Dawn Treader has been on my mind. I've been combining it mentally with the 'sailing into the west' motif from Tolkein. A voyage by boat that takes you over the horizon towards a more unworldly realm. A metaphor for sinking peacefully into death. That's not to say that there's no adventure and hi-jinks and danger, but the slightly melancholy feel of this idea knocking about in my head is a strength worth preserving.

So here's the setup: the most westerly shore of the known world borders onto an endless ocean. Few who sail out into the sunset return, none report more lands out there. None the less, rumors persist. The campaign follows a ship of explorers as they travel over the horizon to see what's there.
Structurally, the campaign has three broad arcs:
Firstly, setting up the ship, buying supplies, and setting sail over the mundane ocean. This establishes the 'normal' of the world and ties it strongly into the ship you'll be sailing in. A few weeks of travel over the grey ocean will probably be skipped over fairly quickly. The journey serves to give PCs a chance to settle into the ship's mechanics and to separate what's to come from the everyday world.
Stage two is the Wondrous Islands.

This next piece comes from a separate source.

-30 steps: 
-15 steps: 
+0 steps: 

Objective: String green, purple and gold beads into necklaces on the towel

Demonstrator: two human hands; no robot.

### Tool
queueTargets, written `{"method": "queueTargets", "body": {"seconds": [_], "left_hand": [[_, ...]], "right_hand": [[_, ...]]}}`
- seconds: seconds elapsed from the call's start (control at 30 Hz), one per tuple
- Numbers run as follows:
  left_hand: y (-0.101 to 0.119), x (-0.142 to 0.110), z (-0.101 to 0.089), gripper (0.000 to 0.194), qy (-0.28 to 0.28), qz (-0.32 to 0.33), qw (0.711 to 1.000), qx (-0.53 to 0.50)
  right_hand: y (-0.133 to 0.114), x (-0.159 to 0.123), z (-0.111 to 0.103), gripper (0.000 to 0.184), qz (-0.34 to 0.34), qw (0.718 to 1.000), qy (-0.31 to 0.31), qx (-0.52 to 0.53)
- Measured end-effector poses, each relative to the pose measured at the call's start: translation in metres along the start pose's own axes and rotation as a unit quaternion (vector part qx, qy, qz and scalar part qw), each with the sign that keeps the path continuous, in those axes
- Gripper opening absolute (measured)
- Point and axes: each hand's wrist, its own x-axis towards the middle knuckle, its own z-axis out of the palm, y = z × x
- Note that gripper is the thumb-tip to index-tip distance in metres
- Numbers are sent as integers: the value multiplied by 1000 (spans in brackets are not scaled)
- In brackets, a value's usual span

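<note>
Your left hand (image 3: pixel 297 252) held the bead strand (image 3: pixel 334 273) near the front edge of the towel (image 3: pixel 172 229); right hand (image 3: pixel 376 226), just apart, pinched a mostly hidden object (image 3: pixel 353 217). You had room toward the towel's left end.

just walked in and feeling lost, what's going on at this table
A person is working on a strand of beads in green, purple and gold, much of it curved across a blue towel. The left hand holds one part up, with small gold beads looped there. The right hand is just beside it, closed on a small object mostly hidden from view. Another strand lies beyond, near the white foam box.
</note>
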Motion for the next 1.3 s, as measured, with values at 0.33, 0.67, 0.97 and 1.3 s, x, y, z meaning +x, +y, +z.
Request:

If one travels far enough, one reaches a vast archipelago of islands. Each island contains some weirdness or whimsy, maybe a mini-dungeon or a resource to exploit or some such. Here, players can explore a nautical map, with random encounters at sea, islands here and there, and so on.
One of these islands is the Red Isle; here, the route into the utmost west is unlocked. The setting sun casts an orange-red reflection over the sea, forming a path to the horizon. Once the Red Isle is found, the players can choose to sail down the sunset road whenever they wish, but doing so is a one-way journey.
The final stage is sailing down the sunset road itself. Here, there are few islands to replenish supplies at. Instead, the ship, and the PCs will be torn at and tested to destruction by the road. At the far end are the gates to Paradise; those PCs who finally struggle to the end get to enter. Once they do, that's campaign end. THAT SAID: I want reaching Paradise to be a goal worth striving for, so I'll probably have those PCs that get there get a hefty bonus to their next PC in the next game you run.

Thoughts on this:
The sunset road is optional: you can dick about in the wondrous isles for a bit, and then go home again if you want.
OBVIOUSLY the wondrous isles are procedurally generated through random tables and stuff. It's me, I love tables, what else is gonna happen? The sunset road, however, is likely to be a fairly linear sequence of challenges of a fairly finite duration.
The ship itself is gonna be detailed, as are its crew. Mechanics for the ship in combat, its cargo, damage to it, etc etc. The ship, as much as the PCs, becomes our island of normality in the weirdness that is the wondrous isles.
The bulk of the content's gonna be in the wondrous isles. The start of the voyage are more of a prelude and endgame.
The module's likely to include some religious symbolism. I'm from a christian background, so that's where most of it will come from. Obviously I'm not writing religious propaganda, but I think using these themes will give it some emotional punch by tying it into ideas about death and redemption and so on.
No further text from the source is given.